The core of the presentation focuses on escaping dependency hell for installation and configuration of software using the example of docking engines. Traditional software deployment requires one to recreate the development environment which, in general, might be hard to do especially for novel machine learning models used in the scientific process. Containerization encapsulates the entire software environment, ensuring that the software can run consistently regardless of the underlying infrastructure.
This work focuses on cytochromes P450 enzymes, a major drug metabolizing enzyme from the liver. It is reported that 75% of all commercially available drugs is metabolized by only few out of many of those enzymes in humans [1]. The CYPs contains an important structural feature for docking simulations: active site is flexible and therefore presents a challenge for docking with rigid protein approximation which shows limited reliability [2,3].

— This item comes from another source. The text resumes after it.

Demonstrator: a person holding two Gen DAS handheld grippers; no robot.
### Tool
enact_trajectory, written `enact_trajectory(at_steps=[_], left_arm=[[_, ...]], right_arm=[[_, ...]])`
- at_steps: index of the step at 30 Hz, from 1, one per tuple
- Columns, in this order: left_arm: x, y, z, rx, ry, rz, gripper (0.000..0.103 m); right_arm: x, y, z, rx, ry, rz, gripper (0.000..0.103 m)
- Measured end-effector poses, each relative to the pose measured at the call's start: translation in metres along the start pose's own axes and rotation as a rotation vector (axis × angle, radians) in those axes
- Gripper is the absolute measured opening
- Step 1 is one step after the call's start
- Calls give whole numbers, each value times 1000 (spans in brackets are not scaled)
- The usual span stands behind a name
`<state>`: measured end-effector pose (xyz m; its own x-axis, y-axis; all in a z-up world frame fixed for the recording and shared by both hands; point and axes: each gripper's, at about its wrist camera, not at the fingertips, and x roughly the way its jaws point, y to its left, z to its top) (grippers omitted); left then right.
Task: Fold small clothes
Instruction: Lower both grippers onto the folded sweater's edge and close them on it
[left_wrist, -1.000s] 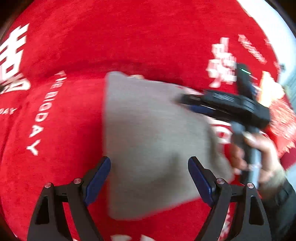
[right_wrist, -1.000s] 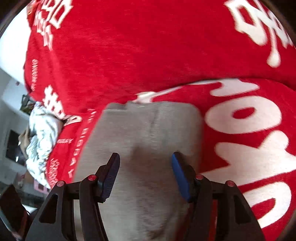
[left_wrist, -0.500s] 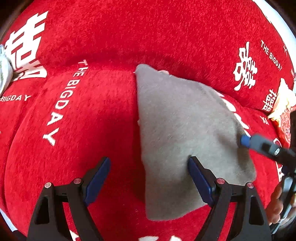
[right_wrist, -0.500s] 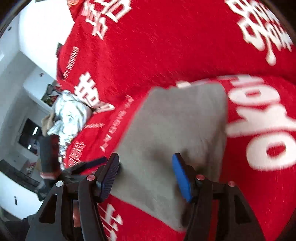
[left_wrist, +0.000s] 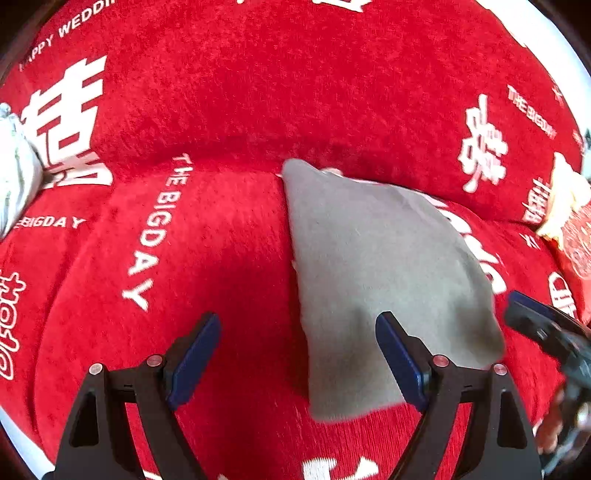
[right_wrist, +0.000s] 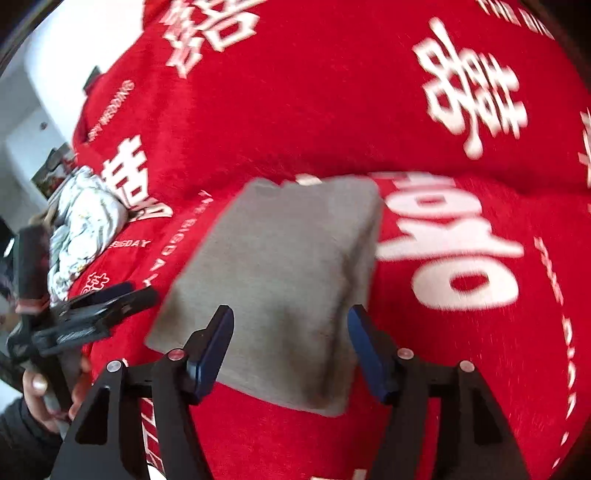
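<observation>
A folded grey garment (left_wrist: 384, 280) lies flat on the red sofa cover; it also shows in the right wrist view (right_wrist: 284, 280). My left gripper (left_wrist: 297, 363) is open and empty, held above the garment's near left edge. My right gripper (right_wrist: 291, 349) is open and empty, held just above the garment's near edge. The right gripper shows at the right edge of the left wrist view (left_wrist: 546, 332). The left gripper shows at the left of the right wrist view (right_wrist: 88, 310), apart from the garment.
The red sofa cover (left_wrist: 207, 110) with white lettering fills both views, its backrest rising behind the garment. A crumpled white and grey cloth (right_wrist: 81, 225) lies at the sofa's left end. A yellow and red item (left_wrist: 569, 218) lies at the right.
Both grippers have drawn back from the grey garment and now hover open at its near edge. The right gripper has moved off the cloth toward the right.
</observation>
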<state>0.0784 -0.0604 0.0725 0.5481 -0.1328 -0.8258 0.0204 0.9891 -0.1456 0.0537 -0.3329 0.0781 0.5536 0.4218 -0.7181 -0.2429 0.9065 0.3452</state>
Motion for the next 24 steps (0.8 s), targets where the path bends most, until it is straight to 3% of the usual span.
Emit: enact_trajectory(at_steps=[4,11,22,24], left_arm=[[18,-2,18,-27,27,18,87],[55,-22,34,67,56,69,87],[100,-41,61,113,120,31,87],[105,-44,63,125,126,40,95]], right_arm=[[14,16,16,-54,5,-23,70],[81,2,34,-30,126,-32,69],[114,-25,60,4,123,-43,69],[114,-30,60,15,119,-24,69]])
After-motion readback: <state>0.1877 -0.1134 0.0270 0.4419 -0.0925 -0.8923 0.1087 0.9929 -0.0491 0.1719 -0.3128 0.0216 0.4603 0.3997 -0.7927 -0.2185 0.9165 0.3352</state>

We will present our simulation workflow, discuss about the containers and how they can improve deployment, provide comments and tips for apptainer containers on IT4I, and finally discuss benchmark results of such high-throughput simulations using significantly differing docking software [4-8].
[1] Brändén, G., Sjögren, T., Schnecke, V., & Xue, Y. (2014). Structure-based ligand design to overcome CYP inhibition in drug discovery projects. Drug Discovery Today, 19(7).
[2] Lokwani, D.K.; Sarkate, A.P.; Karnik, K.S.; Nikalje, A.P.G.; Seijas, J.A. Structure-Based Site of Metabolism (SOM) Prediction of Ligand for CYP3A4 Enzyme: Comparison of Glide XP and Induced Fit Docking (IFD). Molecules 2020, 25, 1622.
[3] Matthew R. Masters, Amr H. Mahmoud, Yao Wei, and Markus A. Lill, Deep Learning Model for Efficient Protein–Ligand Docking with Implicit Side-Chain Flexibility, Journal of Chemical Information and Modeling 2023 63 (6), 1695-1707
[4] C. Lee, J. Yang, S. Kwon, C. Seok. GalaxyDock2-HEME: Protein–ligand docking for heme proteins J. Comput. Chem. 2023, 44(14), 1369
[5] Rohith Krishna et al. Generalized biomolecular modeling and design with RoseTTAFold All-Atom.Science 384,eadl2528(2024).
[6] Eberhardt, J., Santos-Martins, D., Tillack, A.F., Forli, S. (2021). AutoDock Vina 1.2.0: New Docking Methods, Expanded Force Field, and Python Bindings. Journal of Chemical Information and Modeling.
[7] Trott, O., & Olson, A. J. (2010). AutoDock Vina: improving the speed and accuracy of docking with a new scoring function, efficient optimization, and multithreading. Journal of computational chemistry, 31(2), 455-461.
[8] McNutt, A.T., Francoeur, P., Aggarwal, R. et al. GNINA 1.0: molecular docking with deep learning. J Cheminform 13, 43 (2021).